D: Hold on. What is it you think I don’t understand?

G: Firstly, I don’t think you understand what I meant by “feelings that are denied but acted upon” because your model ignores unconscious process. I think you think that individuals can be coached to access their loving feelings, put aside what is implicit in acting out—angry feelings, underlying rage—and skip to guilt as a therapeutic tool that will heal. You think that perpetrators are NOT aware of the impacts of their behavior, hence needing education. They ARE aware to the extent that they attempted, at least, to keep their behaviors secret. To complicate matters, they are paradoxically in denial of impacts so as to protect themselves from feelings of guilt, which in turn stem from uncomfortable hostile feelings towards loved ones. It is therefore the INHIBITION of these thoughts, the failure to access AMBIVALENCE, that is THE PROBLEM. Your model, plus—I guess I’ll say, “countless” like it—emphasizes reactive love response designed to vanquish ambivalence. You think your clients or coachees can’t tolerate ambivalence, likely because you can’t tolerate ambivalence, so you preach “get over yourself” rhetoric

D: That’s not true. We talk about ambivalence. We understand ambivalence. We educate that ambivalence is normal

G: Yeah, educate, right. So, in this model of “She has a right to know” regarding slips, plus “what’s happening in the treatment”, that latter ambiguity implies that disclosure beyond the matter of perpetrating behaviors are subject to being relayed to the partner. Regarding empathy, if your client discloses a slip in empathy—let’s say, “I hated her guts yesterday”—that should be shared with the partner, or is there an agreed upon or tacit agreement that such thoughts would not be shared, and what would be the reason for not sharing? The client’s right to private thought? A fear that such thoughts would be traumatizing for the impacted partner, triggering a reactive outrage?
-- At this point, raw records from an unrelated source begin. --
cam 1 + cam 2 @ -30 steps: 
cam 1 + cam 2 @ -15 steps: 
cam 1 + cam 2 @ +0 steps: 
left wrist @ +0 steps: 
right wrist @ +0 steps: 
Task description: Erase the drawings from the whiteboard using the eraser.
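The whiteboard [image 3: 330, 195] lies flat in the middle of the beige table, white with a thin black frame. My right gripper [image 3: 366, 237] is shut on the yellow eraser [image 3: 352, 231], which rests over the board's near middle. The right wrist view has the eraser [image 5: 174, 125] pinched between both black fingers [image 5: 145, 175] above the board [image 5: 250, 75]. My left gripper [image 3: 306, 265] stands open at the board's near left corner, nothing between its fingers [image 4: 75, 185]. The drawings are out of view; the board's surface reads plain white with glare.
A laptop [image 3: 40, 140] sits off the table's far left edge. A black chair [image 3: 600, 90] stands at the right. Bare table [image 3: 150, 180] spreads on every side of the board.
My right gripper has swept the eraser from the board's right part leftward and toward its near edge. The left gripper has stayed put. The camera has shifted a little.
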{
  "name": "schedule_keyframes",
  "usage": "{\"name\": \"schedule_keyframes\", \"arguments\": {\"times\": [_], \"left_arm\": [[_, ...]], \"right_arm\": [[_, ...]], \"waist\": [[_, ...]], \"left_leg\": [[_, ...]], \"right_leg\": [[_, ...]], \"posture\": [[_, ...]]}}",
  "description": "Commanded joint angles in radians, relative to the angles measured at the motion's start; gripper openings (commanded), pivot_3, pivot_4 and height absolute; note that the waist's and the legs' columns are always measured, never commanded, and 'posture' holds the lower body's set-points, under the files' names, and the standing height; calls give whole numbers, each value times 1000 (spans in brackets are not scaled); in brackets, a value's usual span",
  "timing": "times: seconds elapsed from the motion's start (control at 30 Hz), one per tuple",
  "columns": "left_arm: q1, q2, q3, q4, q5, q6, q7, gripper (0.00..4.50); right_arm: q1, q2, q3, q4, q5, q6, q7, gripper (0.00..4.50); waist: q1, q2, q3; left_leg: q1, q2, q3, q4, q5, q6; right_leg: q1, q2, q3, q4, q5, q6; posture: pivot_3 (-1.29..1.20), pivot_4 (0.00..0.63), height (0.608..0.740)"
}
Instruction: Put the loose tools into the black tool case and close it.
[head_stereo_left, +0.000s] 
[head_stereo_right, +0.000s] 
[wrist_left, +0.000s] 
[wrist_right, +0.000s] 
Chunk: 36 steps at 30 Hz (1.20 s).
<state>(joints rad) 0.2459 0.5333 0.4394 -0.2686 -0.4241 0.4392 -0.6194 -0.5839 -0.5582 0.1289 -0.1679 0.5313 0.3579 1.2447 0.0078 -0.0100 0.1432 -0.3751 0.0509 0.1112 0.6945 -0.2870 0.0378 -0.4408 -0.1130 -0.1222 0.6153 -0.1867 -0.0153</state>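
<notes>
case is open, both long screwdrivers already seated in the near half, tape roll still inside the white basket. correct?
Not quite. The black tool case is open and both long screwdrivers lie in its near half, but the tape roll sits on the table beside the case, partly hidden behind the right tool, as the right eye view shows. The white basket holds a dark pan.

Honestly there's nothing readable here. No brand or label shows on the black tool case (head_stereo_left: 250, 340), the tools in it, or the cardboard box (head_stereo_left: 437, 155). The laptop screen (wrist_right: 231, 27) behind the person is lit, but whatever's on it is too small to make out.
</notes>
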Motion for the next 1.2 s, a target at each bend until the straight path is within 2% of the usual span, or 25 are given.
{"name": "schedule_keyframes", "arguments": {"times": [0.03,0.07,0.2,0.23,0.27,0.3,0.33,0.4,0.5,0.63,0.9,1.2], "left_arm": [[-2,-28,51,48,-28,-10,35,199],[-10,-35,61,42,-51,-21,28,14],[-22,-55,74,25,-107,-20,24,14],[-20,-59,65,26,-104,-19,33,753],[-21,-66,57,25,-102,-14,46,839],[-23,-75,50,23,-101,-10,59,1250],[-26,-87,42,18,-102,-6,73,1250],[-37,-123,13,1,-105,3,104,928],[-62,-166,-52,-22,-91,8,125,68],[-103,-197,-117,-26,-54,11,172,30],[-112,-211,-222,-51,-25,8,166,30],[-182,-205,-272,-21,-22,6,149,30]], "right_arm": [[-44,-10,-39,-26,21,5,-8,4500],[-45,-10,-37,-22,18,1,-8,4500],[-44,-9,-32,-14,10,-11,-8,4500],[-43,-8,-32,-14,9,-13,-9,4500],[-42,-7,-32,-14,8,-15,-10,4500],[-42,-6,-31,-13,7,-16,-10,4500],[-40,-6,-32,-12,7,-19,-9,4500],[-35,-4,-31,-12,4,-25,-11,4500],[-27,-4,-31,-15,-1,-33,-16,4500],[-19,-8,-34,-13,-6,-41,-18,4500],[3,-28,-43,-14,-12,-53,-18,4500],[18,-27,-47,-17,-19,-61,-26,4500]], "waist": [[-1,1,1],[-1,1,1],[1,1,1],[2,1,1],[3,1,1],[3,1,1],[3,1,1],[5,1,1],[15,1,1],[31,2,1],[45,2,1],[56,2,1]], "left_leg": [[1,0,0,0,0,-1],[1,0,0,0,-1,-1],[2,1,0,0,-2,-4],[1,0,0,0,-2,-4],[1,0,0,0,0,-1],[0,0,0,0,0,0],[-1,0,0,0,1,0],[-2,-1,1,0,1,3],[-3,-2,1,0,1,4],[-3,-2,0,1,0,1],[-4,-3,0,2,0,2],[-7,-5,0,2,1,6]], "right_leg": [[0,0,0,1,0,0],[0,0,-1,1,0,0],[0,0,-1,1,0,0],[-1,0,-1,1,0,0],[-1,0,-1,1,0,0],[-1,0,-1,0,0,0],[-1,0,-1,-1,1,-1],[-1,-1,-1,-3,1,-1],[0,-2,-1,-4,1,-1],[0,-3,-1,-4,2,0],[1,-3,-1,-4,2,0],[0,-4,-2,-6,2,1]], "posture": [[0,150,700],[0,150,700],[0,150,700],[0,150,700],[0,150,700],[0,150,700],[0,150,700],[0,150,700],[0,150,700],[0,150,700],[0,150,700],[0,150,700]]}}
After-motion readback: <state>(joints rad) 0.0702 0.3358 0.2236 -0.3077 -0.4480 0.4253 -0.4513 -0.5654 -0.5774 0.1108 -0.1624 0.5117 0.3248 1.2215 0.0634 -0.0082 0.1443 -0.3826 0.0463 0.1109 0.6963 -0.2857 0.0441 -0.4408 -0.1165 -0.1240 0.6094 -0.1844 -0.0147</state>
D: Probably more the latter. I see what you’re saying, there’s room for counselor discretion. I wouldn’t share that thought you mentioned. I think that would be re-traumatizing for the impacted partner, and plus I’d think that a defensive thought on the part of the guy

G: Probably true, though your thought about the impacted partner suggests an illustration of my earlier point: you think the impacted partner would not be able to tolerate the hostile feelings of her partner

D: She’d think he shouldn’t have those feelings, sure…
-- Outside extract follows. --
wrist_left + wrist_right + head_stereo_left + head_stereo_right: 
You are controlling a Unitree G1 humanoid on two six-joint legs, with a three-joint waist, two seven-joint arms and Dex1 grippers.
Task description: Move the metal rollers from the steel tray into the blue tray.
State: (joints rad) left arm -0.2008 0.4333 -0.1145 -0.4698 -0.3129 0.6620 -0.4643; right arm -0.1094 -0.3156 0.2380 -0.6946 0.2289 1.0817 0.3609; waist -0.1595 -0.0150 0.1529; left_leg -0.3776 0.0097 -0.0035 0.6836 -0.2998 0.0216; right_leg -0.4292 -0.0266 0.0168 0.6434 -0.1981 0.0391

G: And you’d agree with her…

D: (Pause) yeah, I think so. Because I’d think he was being defensive. You said “probably” so maybe you disagree

G: I said probably because I wouldn’t foreclose the possibility that his anger may be legitimate, and that what’s defensive is the addictive acting out as a displacement, plus the inhibition of what may be a rightful protest

D: What rightful protest, hating his wife’s guts? How is that in any way healing?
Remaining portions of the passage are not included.